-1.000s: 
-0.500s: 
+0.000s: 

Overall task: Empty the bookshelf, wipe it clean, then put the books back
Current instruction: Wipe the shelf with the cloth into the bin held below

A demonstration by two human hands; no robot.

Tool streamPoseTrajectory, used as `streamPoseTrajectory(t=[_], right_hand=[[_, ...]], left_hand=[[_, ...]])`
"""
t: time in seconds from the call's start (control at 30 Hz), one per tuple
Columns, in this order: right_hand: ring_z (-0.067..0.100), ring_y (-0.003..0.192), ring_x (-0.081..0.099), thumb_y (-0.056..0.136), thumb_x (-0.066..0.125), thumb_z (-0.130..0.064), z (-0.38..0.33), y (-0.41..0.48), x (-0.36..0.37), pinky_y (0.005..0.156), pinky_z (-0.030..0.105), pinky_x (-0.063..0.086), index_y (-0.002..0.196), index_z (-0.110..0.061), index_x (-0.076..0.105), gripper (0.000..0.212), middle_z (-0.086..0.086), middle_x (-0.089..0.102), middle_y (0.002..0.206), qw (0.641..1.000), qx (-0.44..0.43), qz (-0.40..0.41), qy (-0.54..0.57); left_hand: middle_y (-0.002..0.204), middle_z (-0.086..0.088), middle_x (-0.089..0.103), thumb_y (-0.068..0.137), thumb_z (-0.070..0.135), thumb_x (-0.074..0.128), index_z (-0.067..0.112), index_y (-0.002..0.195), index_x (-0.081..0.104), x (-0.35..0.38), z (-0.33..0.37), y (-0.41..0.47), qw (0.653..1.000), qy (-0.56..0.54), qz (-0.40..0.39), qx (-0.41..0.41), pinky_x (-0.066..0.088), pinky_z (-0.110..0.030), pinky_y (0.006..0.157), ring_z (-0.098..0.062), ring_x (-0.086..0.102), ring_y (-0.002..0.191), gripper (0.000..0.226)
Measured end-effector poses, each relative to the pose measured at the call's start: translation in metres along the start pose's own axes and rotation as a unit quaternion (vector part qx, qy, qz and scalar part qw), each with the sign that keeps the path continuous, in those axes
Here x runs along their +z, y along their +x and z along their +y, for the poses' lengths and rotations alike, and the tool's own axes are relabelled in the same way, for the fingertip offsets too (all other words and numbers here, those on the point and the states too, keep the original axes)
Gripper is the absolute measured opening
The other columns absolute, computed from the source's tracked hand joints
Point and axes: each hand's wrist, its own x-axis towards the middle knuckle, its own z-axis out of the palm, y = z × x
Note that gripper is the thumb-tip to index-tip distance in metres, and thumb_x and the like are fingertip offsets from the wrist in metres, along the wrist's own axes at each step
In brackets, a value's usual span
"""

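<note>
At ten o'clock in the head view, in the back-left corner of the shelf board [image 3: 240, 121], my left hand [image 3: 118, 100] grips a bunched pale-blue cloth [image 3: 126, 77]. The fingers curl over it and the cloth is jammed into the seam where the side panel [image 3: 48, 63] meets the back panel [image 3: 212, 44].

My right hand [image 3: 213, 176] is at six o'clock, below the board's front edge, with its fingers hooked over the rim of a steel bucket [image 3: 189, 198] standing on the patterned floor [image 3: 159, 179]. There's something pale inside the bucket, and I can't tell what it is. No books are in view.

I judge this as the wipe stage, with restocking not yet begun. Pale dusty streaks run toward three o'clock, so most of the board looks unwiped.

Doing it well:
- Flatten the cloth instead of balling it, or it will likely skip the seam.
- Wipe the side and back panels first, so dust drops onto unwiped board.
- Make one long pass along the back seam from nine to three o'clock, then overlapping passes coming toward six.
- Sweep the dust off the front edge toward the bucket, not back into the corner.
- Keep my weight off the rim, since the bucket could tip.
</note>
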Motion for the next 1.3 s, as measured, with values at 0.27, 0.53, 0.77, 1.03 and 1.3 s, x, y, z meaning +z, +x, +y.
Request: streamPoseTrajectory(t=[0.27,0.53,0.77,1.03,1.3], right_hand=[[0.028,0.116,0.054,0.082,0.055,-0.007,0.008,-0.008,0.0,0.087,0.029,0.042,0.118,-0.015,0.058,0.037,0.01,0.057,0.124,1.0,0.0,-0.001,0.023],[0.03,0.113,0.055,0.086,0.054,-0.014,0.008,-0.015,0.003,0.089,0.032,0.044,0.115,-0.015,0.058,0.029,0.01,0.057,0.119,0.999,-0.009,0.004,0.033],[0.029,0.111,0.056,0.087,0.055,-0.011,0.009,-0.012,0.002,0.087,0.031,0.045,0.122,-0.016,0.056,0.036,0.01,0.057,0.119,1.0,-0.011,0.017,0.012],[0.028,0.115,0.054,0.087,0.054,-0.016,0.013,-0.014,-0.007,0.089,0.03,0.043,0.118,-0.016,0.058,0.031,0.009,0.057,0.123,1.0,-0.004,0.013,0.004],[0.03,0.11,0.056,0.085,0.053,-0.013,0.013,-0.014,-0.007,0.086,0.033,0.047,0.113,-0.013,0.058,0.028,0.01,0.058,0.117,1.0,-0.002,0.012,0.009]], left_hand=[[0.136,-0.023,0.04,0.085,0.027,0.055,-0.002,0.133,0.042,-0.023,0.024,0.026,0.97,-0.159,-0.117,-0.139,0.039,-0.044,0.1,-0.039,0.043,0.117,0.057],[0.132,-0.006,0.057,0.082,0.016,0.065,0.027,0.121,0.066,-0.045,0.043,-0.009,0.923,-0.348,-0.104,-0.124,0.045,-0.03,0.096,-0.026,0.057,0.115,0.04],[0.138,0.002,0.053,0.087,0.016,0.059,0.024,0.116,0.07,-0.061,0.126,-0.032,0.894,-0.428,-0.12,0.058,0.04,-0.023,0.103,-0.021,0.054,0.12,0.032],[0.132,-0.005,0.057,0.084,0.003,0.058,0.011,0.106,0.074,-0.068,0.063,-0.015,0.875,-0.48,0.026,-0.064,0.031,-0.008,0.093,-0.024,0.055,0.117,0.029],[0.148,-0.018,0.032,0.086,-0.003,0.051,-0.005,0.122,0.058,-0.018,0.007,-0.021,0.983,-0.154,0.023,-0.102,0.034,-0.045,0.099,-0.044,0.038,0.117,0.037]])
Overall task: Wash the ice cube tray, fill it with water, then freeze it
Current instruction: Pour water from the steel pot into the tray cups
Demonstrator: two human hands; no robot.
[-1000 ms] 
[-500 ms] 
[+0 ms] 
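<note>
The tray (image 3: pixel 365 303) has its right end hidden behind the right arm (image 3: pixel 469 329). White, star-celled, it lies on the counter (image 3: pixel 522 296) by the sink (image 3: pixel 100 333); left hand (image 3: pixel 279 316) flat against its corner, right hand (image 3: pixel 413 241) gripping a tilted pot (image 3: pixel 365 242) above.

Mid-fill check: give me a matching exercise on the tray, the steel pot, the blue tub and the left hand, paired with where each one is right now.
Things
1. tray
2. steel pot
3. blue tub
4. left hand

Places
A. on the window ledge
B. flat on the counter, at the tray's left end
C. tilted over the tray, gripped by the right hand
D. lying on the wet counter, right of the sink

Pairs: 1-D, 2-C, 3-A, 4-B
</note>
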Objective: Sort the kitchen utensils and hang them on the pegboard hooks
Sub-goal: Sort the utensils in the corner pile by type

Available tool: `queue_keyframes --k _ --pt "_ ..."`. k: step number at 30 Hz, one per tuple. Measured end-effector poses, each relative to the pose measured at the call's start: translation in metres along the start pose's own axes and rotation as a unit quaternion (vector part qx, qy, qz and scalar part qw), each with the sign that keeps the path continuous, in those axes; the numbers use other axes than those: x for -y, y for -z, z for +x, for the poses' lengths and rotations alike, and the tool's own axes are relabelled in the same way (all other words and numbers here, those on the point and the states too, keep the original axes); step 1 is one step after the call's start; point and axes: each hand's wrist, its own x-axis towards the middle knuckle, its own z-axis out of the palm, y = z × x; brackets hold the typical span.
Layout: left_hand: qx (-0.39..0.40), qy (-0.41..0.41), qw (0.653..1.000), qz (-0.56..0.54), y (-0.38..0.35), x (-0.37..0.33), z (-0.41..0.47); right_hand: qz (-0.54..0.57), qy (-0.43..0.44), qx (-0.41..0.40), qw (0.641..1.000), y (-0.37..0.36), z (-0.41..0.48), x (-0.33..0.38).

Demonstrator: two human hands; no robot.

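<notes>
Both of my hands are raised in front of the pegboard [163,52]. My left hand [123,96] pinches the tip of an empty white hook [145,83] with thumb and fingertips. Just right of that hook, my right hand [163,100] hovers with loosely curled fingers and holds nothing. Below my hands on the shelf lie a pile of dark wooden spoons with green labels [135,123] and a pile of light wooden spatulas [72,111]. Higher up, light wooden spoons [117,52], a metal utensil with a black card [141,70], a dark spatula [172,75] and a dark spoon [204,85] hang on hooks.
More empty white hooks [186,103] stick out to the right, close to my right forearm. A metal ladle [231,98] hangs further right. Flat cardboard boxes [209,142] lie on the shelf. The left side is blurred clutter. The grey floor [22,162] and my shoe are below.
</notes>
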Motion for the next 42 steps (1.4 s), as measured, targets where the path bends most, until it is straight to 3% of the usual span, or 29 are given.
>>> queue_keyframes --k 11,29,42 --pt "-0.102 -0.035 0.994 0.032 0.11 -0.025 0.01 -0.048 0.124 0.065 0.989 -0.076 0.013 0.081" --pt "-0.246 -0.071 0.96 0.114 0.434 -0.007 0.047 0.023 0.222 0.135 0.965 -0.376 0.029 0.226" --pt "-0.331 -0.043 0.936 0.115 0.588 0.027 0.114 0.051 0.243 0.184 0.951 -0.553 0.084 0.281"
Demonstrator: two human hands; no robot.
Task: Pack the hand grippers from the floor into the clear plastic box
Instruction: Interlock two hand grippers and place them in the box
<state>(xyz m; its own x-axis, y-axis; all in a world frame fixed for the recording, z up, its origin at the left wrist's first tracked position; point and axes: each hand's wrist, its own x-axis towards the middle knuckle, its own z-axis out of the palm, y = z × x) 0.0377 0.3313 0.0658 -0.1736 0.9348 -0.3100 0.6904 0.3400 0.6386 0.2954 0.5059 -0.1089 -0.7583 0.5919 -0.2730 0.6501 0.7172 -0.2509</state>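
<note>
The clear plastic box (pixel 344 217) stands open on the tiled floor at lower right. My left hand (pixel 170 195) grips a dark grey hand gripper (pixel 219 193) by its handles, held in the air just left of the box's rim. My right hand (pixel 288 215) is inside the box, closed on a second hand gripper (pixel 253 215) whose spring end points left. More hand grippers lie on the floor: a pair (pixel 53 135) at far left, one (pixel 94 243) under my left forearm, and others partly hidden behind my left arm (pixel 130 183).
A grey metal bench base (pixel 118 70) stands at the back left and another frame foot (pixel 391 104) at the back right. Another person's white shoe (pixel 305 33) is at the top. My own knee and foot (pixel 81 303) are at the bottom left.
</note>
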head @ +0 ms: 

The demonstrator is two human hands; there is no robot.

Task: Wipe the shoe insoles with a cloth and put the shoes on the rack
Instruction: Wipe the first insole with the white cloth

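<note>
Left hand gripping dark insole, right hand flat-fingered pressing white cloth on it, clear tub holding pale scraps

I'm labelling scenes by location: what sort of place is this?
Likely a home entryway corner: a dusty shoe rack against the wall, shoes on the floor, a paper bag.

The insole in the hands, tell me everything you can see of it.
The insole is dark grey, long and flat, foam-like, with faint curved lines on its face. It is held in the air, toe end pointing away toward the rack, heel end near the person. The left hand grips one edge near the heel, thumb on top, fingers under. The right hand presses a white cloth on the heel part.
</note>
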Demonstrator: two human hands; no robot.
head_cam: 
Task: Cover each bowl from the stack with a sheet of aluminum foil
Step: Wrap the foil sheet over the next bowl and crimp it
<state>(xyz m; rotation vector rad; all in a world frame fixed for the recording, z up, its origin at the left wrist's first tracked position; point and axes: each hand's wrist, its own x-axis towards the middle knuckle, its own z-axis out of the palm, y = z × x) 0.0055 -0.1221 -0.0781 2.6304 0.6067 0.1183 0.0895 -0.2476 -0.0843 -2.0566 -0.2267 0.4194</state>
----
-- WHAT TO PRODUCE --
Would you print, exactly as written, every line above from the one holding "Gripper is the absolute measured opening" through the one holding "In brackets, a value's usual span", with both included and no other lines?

-- RESPONSE BOX --
Gripper is the absolute measured opening
The other columns absolute, computed from the source's tracked hand joints
Point and axes: each hand's wrist, its own x-axis towards the middle knuckle, its own z-axis out of the palm, y = z × x
Note that gripper is the thumb-tip to index-tip distance in metres, and thumb_x and the like are fingertip offsets from the wrist in metres, along the wrist's own axes at each step
In brackets, a value's usual span

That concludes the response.